## Task to complete
All lines of the following material must be written out exactly as they appear.

## Data below
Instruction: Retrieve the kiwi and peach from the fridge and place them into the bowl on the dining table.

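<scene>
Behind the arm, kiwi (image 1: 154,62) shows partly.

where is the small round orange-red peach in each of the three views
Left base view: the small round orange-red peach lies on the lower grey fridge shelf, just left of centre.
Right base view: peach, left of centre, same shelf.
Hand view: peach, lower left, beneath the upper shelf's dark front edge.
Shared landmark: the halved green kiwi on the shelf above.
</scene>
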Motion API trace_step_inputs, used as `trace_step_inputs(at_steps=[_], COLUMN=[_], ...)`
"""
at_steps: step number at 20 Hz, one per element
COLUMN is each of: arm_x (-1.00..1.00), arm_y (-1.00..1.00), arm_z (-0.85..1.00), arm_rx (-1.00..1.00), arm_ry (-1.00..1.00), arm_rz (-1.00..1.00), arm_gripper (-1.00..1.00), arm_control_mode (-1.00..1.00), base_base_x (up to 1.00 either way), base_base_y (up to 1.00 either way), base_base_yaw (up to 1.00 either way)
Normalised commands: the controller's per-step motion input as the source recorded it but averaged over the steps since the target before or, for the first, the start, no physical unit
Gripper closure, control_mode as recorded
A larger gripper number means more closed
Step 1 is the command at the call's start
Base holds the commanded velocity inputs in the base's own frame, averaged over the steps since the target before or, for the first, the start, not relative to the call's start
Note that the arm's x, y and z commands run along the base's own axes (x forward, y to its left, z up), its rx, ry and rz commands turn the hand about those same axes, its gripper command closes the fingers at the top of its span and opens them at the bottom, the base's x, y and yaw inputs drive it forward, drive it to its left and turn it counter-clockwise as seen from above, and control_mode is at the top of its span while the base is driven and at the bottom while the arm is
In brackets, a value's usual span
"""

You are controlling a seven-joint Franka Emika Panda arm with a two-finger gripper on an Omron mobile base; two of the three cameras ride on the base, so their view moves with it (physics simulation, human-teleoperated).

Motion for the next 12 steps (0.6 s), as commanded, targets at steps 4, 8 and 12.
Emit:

## Answer to this problem
Instruction: Retrieve the kiwi and peach from the fridge and place them into the bowl on the dining table.

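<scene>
Behind the arm, kiwi (image 1: 154,62) shows partly.

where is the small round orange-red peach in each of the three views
Left base view: the small round orange-red peach lies on the lower grey fridge shelf, just left of centre.
Right base view: peach, left of centre, same shelf.
Hand view: peach, lower left, beneath the upper shelf's dark front edge.
Shared landmark: the halved green kiwi on the shelf above.
</scene>
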Motion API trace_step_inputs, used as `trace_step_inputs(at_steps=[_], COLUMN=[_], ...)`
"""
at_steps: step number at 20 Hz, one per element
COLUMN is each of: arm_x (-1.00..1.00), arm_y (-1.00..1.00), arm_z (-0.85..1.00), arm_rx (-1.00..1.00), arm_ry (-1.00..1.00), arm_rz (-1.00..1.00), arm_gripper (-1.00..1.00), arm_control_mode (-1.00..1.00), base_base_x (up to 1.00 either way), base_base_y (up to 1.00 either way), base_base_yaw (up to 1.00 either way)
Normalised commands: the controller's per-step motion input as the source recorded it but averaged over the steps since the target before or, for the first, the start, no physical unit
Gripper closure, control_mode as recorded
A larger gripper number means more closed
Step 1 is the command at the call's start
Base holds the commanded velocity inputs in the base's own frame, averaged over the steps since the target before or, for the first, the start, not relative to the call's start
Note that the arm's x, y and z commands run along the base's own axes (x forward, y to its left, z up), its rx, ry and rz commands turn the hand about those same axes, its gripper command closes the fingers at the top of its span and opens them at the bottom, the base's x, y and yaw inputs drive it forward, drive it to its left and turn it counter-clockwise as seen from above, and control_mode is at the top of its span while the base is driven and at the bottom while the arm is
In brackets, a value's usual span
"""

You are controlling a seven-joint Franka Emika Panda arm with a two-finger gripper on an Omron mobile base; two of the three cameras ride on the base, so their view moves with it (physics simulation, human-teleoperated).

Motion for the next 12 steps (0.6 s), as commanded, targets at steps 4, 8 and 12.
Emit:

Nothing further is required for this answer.